Mahomet et Saint Paul
Finalement Jacqueline Chabbi, à partir d’une lecture anthropologique et historique du Coran, nous donne à voir un Mahomet assez proche du Saint Paul qui vécut six siècles plus tôt dépeint par Alain Badiou[6] à partir de ses épitres. A la suite d’une conversion inaugurale soudaine, les deux sont inspirés, chefs de parti, organisateurs, tactiques, politiques, ils ont le verbe tranchant. Leurs prédications durèrent pour chacun une dizaine d’années. En une période aussi courte, ils posèrent les bases politico religieuses des deux grandes religions qui saturent les débats publics dans notre espace spirituel contemporain. Ces deux personnages historiques ont en commun que leurs discours, écrit pour l’un, oral pour l’autre, ont été stabilisés une centaine d’année après leur mort et que l’interprétation de ces textes a permis aux apologétiques chrétiennes et musulmanes ultérieures de justifier idéologiquement l’anti judaïsme des deux religions et la place spécifique de la femme dans la société.
Alors que les essais et les livres plus ou moins documentés sur l’islam se multiplient dans le contexte du terrorisme djihadiste, le livre de Jacqueline Chabbi remet les pendules à l’heure : lisons le Coran dans ce qu’il dit et non pas dans ce que nous voulons lui faire dire.

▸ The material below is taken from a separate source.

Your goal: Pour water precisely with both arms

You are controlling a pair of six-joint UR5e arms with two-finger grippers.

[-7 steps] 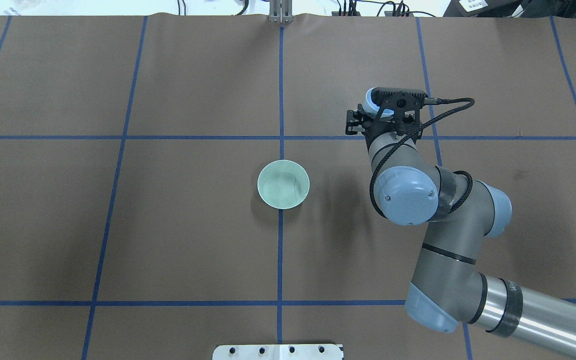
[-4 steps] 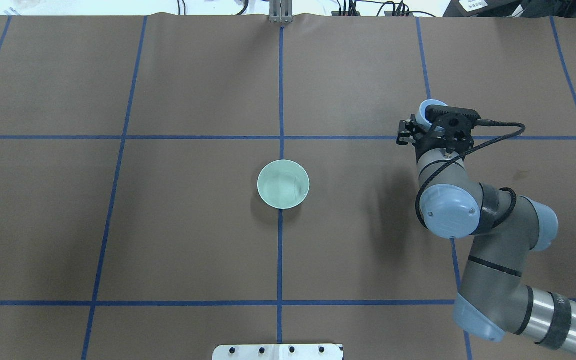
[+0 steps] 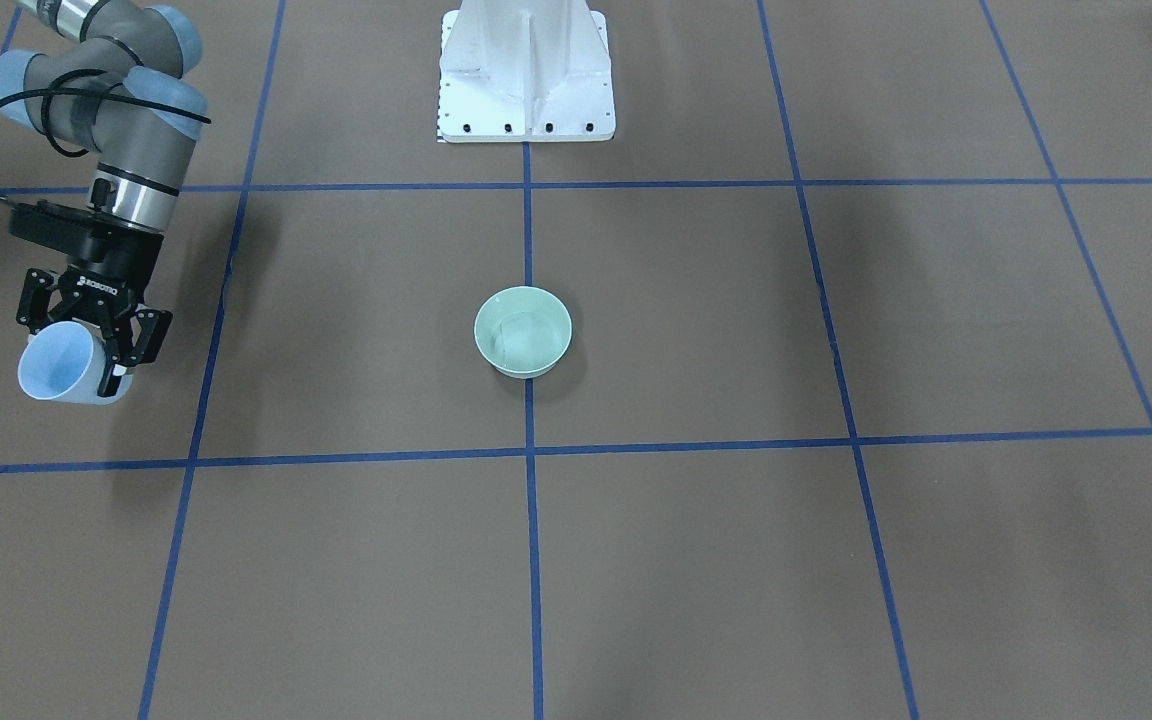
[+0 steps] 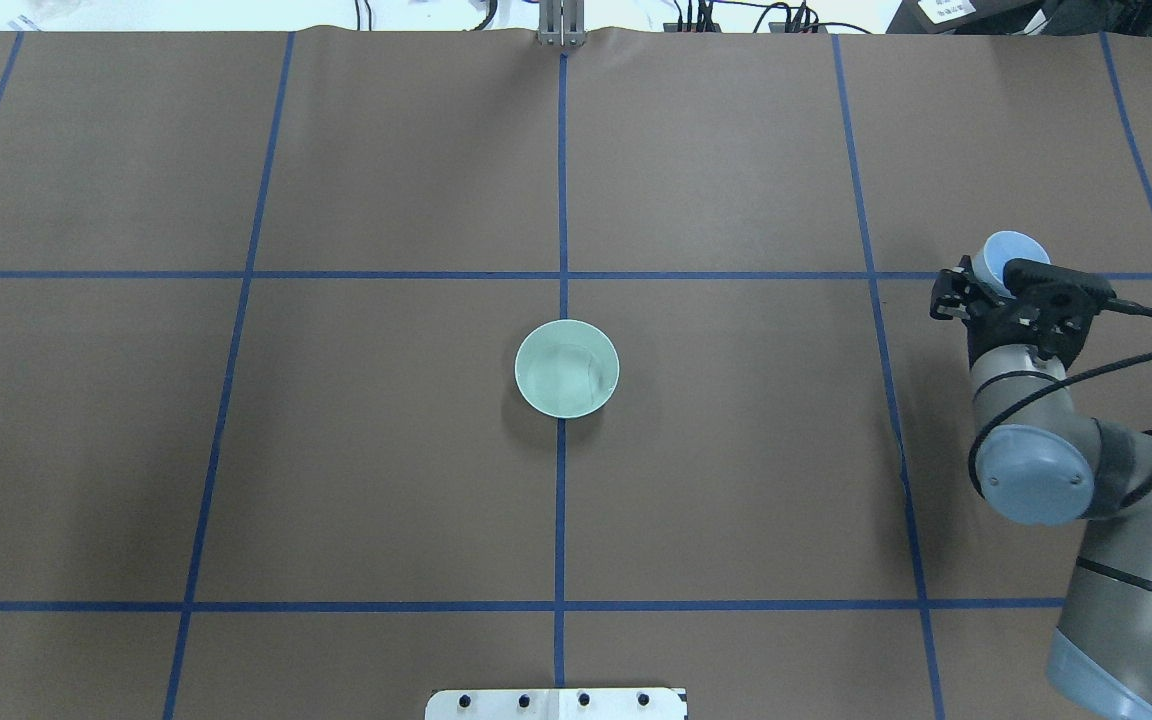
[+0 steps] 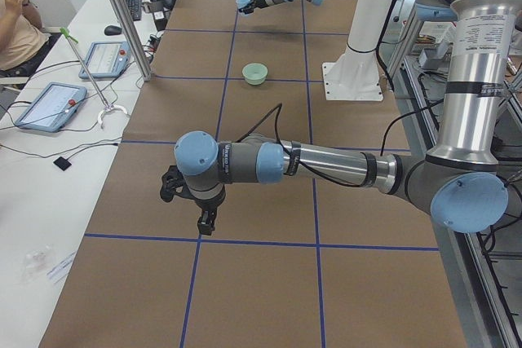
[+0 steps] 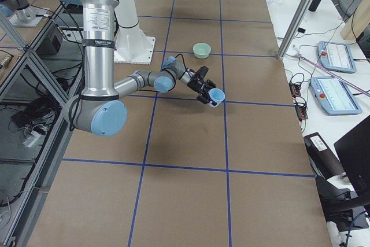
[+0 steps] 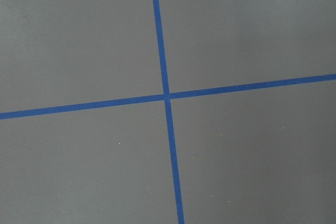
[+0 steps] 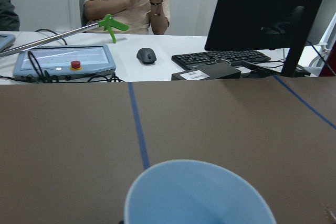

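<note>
I record the water point(image 4: 564, 380) as a faint sheen inside the green bowl point(image 4: 528, 345), well apart from my right gripper point(image 3: 76, 350), which is clamped round a blue cup point(image 3: 54, 368) over the brown table point(image 4: 336, 450), while my left gripper point(image 5: 186, 209) hangs farther off, grip state indeterminable.
</note>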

Elle travaille à partir des mots du Coran. Ces mots, comme dans toutes les langues sémitiques sont construits à partir de racines verbales qui en orientent le sens et ouvrent les pistes herméneutiques. Quelque part, elle prend au mot les cinq premiers mots du prologue de Jean (Yahya en arabe, il vit) : au commencement était le verbe. Elle ne va pas au delà. Ce n’est pas son affaire.
[1] « Lis au nom de ton Dieu »
[2] Jacqueline Chabbi, Les trois piliers de l’islam, Editions du Seuil, 2016.
[3]Mohamed Arkoun, intellectuel algérien (1928-2010), professeur émérite de la pensée islamique à La Sorbonne. Lire notamment La pensée arabe, PUF 2012, ou La construction humaine de l’Islam (préface Edgard Morin) Albin Michel 2012.
[4]Dans le sunnisme les cinq devoirs du Musulman : le jeûne du mois de Ramadan, les cinq prières quotidiennes, l’acte de foi, le pèlerinage à La Mecque, et l’aumône.
[5] Kâfir, pluriel Kouffar. Jacqueline Chabbi ne reprend pas les traductions classiques du mot : mécréant, infidèle.
[6] Alain Badiou. Saint Paul, la fondation de l’universalisme. Presses Universitaires de France. 1997.